▶ _ABOUT THIS TASK_
Lines below that include "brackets" are the answer; copy each one.
- - - - -
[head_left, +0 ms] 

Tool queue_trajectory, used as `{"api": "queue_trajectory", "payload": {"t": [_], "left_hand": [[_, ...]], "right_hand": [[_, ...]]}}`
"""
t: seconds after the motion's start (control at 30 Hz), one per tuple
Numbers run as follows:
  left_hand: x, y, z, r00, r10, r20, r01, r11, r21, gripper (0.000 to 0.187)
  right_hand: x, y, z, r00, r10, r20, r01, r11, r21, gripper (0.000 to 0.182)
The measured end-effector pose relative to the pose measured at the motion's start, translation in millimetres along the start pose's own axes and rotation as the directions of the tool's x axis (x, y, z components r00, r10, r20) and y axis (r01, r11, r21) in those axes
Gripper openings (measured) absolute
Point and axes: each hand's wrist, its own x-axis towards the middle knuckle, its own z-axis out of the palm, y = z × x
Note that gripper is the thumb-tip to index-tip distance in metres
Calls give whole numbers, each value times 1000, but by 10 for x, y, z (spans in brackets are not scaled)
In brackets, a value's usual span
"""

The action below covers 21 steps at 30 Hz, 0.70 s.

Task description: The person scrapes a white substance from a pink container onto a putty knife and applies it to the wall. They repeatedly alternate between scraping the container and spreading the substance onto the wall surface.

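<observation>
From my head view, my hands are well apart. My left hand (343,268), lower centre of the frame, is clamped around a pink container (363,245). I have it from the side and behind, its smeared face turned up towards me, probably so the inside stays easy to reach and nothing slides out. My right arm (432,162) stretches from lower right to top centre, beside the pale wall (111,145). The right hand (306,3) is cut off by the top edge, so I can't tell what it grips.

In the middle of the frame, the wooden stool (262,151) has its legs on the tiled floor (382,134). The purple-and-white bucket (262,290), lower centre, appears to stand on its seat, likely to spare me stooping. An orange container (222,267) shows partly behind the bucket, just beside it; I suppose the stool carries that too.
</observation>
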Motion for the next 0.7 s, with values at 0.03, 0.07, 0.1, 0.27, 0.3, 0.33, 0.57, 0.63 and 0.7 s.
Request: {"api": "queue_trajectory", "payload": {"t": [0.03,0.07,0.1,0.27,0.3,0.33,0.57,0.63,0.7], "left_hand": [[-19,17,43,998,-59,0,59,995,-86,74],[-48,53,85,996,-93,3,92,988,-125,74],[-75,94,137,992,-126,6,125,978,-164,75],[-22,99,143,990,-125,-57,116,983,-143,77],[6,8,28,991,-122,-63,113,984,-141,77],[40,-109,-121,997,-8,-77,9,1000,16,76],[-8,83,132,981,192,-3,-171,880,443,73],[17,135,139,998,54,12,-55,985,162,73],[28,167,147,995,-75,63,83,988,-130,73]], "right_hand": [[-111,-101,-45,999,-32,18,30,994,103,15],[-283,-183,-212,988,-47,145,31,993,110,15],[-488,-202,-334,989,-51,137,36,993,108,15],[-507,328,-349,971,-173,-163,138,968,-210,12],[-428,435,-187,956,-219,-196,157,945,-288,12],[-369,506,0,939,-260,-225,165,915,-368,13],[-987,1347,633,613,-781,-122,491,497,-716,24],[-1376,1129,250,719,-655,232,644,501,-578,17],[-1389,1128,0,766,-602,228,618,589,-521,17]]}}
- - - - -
▶ _EXERCISE OUTPUT_
Calls give whole numbers, each value times 1000, but by 10 for x, y, z (spans in brackets are not scaled)
In brackets, a value's usual span

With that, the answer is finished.